> _Dataset excerpt_
- - - -
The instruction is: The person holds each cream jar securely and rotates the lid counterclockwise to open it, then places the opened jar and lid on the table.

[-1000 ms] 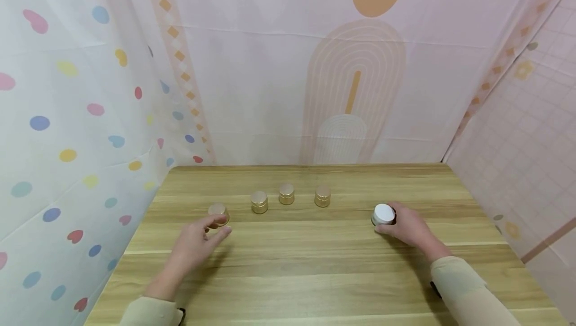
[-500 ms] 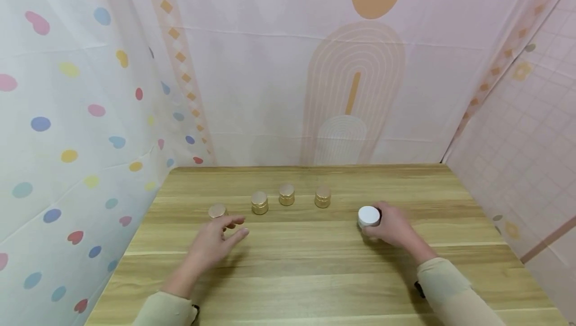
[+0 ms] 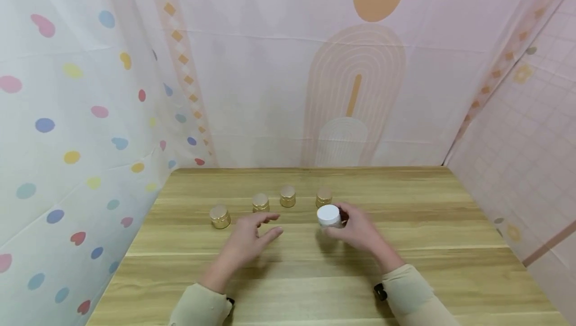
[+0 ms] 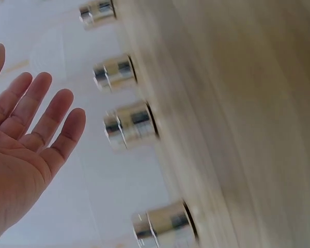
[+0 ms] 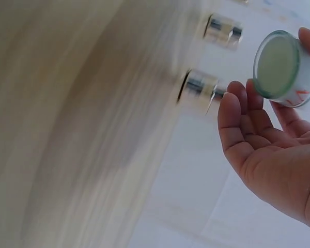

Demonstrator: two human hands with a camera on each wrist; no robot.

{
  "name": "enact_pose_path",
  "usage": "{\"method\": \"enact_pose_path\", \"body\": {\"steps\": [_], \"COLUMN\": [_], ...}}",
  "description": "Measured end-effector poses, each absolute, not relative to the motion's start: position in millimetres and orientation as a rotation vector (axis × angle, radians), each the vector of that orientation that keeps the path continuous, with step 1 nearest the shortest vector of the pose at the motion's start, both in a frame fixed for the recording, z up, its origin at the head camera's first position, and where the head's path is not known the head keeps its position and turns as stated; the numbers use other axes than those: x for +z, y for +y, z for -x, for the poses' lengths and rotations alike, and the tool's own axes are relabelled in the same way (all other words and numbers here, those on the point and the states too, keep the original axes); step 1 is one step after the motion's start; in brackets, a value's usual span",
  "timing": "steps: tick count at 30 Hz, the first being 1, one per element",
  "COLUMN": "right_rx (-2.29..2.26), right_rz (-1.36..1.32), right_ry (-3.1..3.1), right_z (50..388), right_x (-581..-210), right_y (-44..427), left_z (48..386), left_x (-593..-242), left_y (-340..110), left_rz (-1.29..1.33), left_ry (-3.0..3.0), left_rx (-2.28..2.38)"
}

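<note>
My right hand holds a small white-lidded jar between thumb and fingers, lifted above the table. In the right wrist view the jar is tilted toward the camera, showing a thick clear greenish base and red marks on its side. My left hand hovers over the table with nothing in it. Its fingers look loosely extended in the left wrist view. Beyond the hands stand several small gold jars: the leftmost gold jar, another gold jar partly behind my left fingers, and the rightmost gold jar behind the white-lidded one.
The gold jars form a loose curve toward the back of the wooden table, including one gold jar near the middle. Patterned curtains hang behind the table and along both sides.
My right hand has carried the white-lidded jar leftward from the table's right side and raised it. My left hand has moved right, away from the leftmost gold jar, bringing both hands closer together.
</note>
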State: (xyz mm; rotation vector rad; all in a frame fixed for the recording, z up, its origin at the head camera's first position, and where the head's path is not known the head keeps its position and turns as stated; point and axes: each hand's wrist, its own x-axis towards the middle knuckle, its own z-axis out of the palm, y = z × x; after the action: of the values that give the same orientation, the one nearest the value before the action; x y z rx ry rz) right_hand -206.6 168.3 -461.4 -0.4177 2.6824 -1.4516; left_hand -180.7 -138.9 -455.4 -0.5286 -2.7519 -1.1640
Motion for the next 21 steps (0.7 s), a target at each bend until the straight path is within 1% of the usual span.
{"method": "enact_pose_path", "body": {"steps": [4,11,17,21], "right_rx": [-1.549,-1.554,-1.586,-1.606], "right_rz": [0.443,0.392,0.496,0.553], "right_ry": [2.617,2.679,2.621,2.565], "right_z": [204,192,185,184], "right_x": [-459,-457,-460,-462], "right_y": [152,129,119,116], "left_z": [181,180,181,182], "left_x": [-452,-453,-460,-462], "left_y": [-119,-94,-86,-85], "left_rz": [0.528,0.557,0.602,0.588], "left_ry": [-2.725,-2.633,-2.573,-2.572], "left_rx": [-1.224,-1.452,-1.557,-1.604]}}
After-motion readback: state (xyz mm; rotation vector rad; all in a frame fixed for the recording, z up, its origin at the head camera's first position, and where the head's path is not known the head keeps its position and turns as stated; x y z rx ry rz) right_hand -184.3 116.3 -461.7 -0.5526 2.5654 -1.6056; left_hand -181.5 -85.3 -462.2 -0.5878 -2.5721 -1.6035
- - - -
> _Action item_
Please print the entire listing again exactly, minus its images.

> _Exercise answer_
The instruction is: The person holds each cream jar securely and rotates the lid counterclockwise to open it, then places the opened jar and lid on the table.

[-1000 ms] 
[-500 ms] 
[+0 ms] 
[+0 ms] 
[+0 ms] 

Demonstrator: two human hands with a camera on each wrist; no robot.

{
  "name": "enact_pose_path",
  "usage": "{\"method\": \"enact_pose_path\", \"body\": {\"steps\": [_], \"COLUMN\": [_], ...}}",
  "description": "Measured end-effector poses, each absolute, not relative to the motion's start: position in millimetres and orientation as a rotation vector (axis × angle, radians), each the vector of that orientation that keeps the path continuous, with step 1 nearest the shortest vector of the pose at the motion's start, both in a frame fixed for the recording, z up, its origin at the head camera's first position, and where the head's path is not known the head keeps its position and turns as stated; the numbers use other axes than those: x for +z, y for +y, z for -x, for the poses' lengths and rotations alike, and the tool's own axes are relabelled in the same way (all other words and numbers here, those on the point and the states too, keep the original axes); step 1 is one step after the motion's start; in brackets, a value's usual span",
  "timing": "steps: tick count at 30 Hz, the first being 1, one per element",
  "COLUMN": "right_rx (-2.29..2.26), right_rz (-1.36..1.32), right_ry (-3.1..3.1), right_z (50..388), right_x (-581..-210), right_y (-44..427), left_z (48..386), left_x (-593..-242), left_y (-340..110), left_rz (-1.29..1.33), left_ry (-3.0..3.0), left_rx (-2.28..2.38)"
}

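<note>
My right hand holds a small white-lidded jar between thumb and fingers, lifted above the table. In the right wrist view the jar is tilted toward the camera, showing a thick clear greenish base and red marks on its side. My left hand hovers over the table with nothing in it. Its fingers look loosely extended in the left wrist view. Beyond the hands stand several small gold jars: the leftmost gold jar, another gold jar partly behind my left fingers, and the rightmost gold jar behind the white-lidded one.
The gold jars form a loose curve toward the back of the wooden table, including one gold jar near the middle. Patterned curtains hang behind the table and along both sides.
My right hand has carried the white-lidded jar leftward from the table's right side and raised it. My left hand has moved right, away from the leftmost gold jar, bringing both hands closer together.
</note>
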State: (xyz mm; rotation vector rad; all in a frame fixed for the recording, z up, its origin at the head camera's first position, and where the head's path is not known the head keeps its position and turns as stated; point and axes: each hand's wrist, its own x-axis towards the middle knuckle, its own z-axis out of the palm, y = z × x; after the action: of the values that give the same orientation, the one nearest the value before the action; x y z rx ry rz) right_hand -206.6 168.3 -461.4 -0.4177 2.6824 -1.4516; left_hand -180.7 -138.9 -455.4 -0.5286 -2.7519 -1.1640
Motion for the next 21 steps (0.7 s), a target at each bend until the straight path is within 1% of the usual span.
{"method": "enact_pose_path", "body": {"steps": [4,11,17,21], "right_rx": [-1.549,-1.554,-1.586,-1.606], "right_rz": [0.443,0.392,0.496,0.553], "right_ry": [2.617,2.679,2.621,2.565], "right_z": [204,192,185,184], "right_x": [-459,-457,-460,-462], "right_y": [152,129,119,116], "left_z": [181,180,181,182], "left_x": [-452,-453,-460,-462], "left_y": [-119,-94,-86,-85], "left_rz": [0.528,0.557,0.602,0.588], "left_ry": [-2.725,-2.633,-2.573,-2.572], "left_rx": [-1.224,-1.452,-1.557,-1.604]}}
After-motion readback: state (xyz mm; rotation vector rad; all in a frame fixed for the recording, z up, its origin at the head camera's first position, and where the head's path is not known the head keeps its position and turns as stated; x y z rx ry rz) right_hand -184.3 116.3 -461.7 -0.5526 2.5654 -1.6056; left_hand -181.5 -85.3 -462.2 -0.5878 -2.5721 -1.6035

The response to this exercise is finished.